Verbose test description

If selected, a full text description of the profile in addition to test metadata fields will be applied to the data. Yes.

If test type is Range

First operator

Select test to apply to first field:

=

>

<

>=

<=

!=

Default: Blank.

First column/value

Either type in a specific number or select a column name from the list. Default: Blank.

Connector (optional, for two tests)

If a second test is desired, a connector is required to join the two tests.

AND

OR

Default: Blank.

Second operator

Select optional test to apply to first field:

=

>

<

>=

<=

!=

Default: Blank.

Second column/value

.Either type in a specific number or select a column name from the list. Default: Blank.

If test type is Specific Value

Comma delimited values

Enter a list of comma-delimited values for the test. Default: Blank.

If test type is Formula

Operator

Select test to apply to the input field. If you select any option other than Freehand, the test takes the following format: InputField (Operator) Function. If using a freehand function, the test as typed in will be used.

=

>

<

>=

<=

!=

FREEHAND FUNCTION DEFINITION

Default: Blank.

Function

Enter a Boolean function to obtain a true or false answer. For all tests, enter the test to the right of the operator (for example, FIELD>FIELD2+"A"). For the function, enter the entire formula (for example, Field+"A">Field2+"B"). Default: Blank.

If test type is Pattern

RegExp

Enter a regular expression pattern to use for the test. Default: Blank.

Configure AO Column Profiler

  1. Select the AO Column Profiler icon, and then go to the Configuration tab on the Properties pane.

  2. Select Input field and select the column to be profiled.

  3. Optionally, select Suppress null values to ignore null values in the input data.

  4. Select Test type and select the type of analysis to be performed on the selected column.

    • Range (Defined Value)

    • Range (Uses Field(s))

    • Specific Value(s)

    • Formula

    • Pattern

  5. Optionally, select Invert test logic to analyze the column's deviation from the test logic, rather than its conformance.

  6. Specify how Numeric profile type results should be reported: by VALUE, TOTAL, or ALL.

  7. Optionally, select Verbose test description to append a full text description of the profile to the output.

  8. Configure the test according to the selected Test type: Range, Specific Value, Formula, or Pattern.

  9. Optionally, go to the Execution tab, and then set Web service options.

AO Column Profiler Cross Table

AO Column Profiler Cross Table compares two sources of data to look for identical or disjoint values based on the selected field(s). It accepts two streams as input and produces one output.
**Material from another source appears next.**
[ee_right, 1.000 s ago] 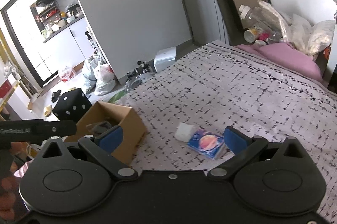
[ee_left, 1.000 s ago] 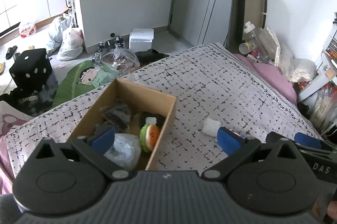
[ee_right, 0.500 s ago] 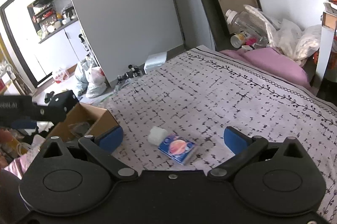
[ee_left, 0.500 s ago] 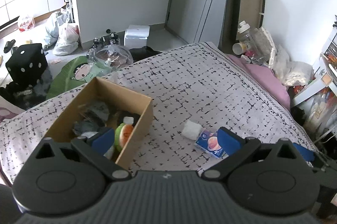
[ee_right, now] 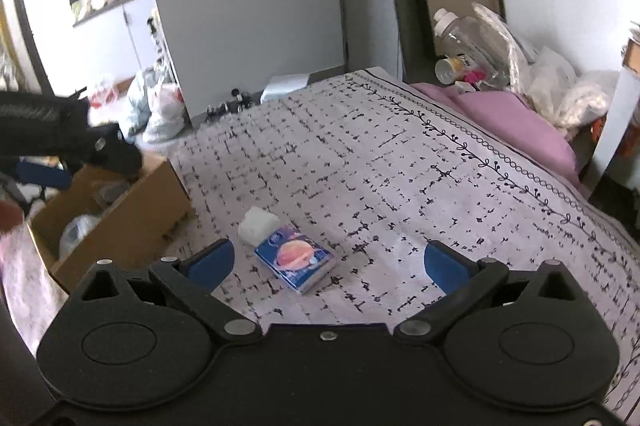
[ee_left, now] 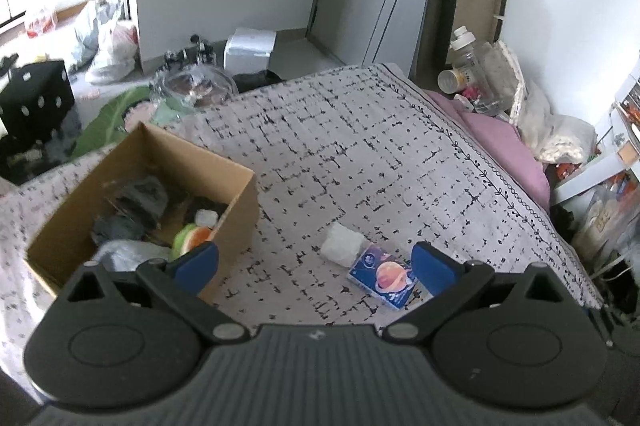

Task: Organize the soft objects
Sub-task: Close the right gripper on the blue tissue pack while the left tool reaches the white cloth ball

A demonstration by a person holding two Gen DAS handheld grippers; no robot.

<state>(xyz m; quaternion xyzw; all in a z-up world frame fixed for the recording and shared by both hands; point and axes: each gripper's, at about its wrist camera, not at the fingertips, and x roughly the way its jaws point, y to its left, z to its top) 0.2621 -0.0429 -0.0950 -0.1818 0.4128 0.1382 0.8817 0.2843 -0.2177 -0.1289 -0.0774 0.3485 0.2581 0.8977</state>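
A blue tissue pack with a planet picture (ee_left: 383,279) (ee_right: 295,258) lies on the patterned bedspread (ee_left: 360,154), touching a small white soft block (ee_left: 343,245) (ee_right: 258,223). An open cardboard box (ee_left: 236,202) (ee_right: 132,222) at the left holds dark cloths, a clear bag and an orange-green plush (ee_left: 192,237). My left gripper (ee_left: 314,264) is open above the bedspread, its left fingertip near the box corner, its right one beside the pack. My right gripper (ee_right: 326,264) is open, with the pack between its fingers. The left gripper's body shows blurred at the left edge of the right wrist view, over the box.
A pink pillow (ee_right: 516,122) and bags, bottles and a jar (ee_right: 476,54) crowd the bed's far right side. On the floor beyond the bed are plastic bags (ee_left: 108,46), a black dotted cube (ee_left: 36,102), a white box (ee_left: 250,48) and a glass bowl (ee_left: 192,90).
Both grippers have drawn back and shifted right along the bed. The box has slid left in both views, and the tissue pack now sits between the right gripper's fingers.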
AO Column Profiler Cross Table configuration parameters

AO Column Profiler Cross Table has a single set of configuration parameters in addition to the standard execution options:

Data table input

Field 1 (alpha)

Alpha field from main table used for comparison against secondary table. Default: Blank.

Field 2 (numeric)

Numeric field from main table used for comparison against secondary table. Default: Blank.

Field 3 (alpha)

Second alpha field from main table used for comparison against secondary table. Default: Blank.

Support table input

Field 1 (alpha)

Alpha field from secondary table used for comparison against primary table. Default: Blank.

Field 2 (numeric)

Numeric field from secondary table used for comparison against primary table. Default: Blank.

Field 3 (alpha)

Second alpha field from secondary table used for comparison against primary table. Default: Blank .

Options

Numeric profile type

When delivering the results of a numeric profile, report:

  • VALUE

  • TOTAL

  • ALL

Default: TOTAL.

Invert test logic

If selected, the profiled Data field should deviate from the Support data. Default: No.

Verbose test description

If selected, a full text description of the profile is appended to the data. Default: No.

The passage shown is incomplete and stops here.